> **Exercise goal**
The line that contains "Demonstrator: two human" marks the end: retype the data below exactly from its first line through that line.

> **Raw data**

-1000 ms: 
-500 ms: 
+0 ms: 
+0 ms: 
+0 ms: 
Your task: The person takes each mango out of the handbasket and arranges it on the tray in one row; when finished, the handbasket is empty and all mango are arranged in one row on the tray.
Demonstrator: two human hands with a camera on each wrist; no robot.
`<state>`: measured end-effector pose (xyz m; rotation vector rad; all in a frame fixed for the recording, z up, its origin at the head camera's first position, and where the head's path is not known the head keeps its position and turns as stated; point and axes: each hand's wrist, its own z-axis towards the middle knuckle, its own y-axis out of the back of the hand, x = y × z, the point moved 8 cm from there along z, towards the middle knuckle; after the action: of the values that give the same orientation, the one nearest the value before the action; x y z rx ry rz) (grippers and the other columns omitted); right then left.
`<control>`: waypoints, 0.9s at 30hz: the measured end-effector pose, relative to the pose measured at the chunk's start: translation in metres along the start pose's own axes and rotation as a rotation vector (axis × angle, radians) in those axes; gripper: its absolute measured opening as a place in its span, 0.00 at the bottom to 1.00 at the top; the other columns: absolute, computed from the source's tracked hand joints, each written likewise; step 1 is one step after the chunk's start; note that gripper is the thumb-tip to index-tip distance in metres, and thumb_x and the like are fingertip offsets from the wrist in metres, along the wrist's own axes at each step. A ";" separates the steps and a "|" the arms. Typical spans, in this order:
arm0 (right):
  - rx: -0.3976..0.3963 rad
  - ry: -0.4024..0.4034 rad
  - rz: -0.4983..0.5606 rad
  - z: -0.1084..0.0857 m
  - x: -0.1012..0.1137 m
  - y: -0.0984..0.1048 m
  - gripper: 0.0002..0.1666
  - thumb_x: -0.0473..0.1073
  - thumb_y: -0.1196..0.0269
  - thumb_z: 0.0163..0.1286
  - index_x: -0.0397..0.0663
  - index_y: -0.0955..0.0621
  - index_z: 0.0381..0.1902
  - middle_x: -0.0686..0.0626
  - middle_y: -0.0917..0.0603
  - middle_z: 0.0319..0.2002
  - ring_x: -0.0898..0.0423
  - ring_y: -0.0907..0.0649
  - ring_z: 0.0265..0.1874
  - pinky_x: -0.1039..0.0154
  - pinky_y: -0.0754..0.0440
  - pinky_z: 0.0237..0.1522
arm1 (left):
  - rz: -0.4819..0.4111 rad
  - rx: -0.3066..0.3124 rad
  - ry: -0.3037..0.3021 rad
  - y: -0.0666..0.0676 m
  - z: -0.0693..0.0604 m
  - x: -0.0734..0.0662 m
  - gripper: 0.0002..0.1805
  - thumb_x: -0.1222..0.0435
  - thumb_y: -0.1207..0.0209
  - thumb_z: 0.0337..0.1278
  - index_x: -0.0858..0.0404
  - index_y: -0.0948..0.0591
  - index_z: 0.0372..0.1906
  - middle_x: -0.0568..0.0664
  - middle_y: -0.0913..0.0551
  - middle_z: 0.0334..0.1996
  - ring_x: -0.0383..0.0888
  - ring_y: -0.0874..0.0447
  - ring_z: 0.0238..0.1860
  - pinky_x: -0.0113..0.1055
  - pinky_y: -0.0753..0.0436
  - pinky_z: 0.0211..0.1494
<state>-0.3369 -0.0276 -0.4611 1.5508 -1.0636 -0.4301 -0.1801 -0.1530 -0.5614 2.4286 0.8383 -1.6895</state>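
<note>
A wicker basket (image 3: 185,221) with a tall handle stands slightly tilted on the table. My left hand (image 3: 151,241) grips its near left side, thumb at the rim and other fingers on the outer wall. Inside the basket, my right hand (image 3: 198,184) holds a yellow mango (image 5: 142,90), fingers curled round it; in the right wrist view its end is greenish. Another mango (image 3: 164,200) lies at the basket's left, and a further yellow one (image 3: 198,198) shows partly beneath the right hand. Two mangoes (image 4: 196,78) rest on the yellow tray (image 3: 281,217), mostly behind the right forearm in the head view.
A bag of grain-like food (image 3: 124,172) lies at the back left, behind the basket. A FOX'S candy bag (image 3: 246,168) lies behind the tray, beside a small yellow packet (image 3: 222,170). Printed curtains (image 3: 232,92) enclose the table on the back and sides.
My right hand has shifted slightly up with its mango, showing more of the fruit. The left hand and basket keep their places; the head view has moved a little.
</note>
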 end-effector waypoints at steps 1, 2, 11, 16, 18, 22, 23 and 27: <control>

> **Response area**
-1000 ms: 
-500 ms: 
+0 ms: 
+0 ms: 
+0 ms: 
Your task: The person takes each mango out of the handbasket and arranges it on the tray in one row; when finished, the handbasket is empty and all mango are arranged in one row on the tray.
Demonstrator: two human hands with a camera on each wrist; no robot.

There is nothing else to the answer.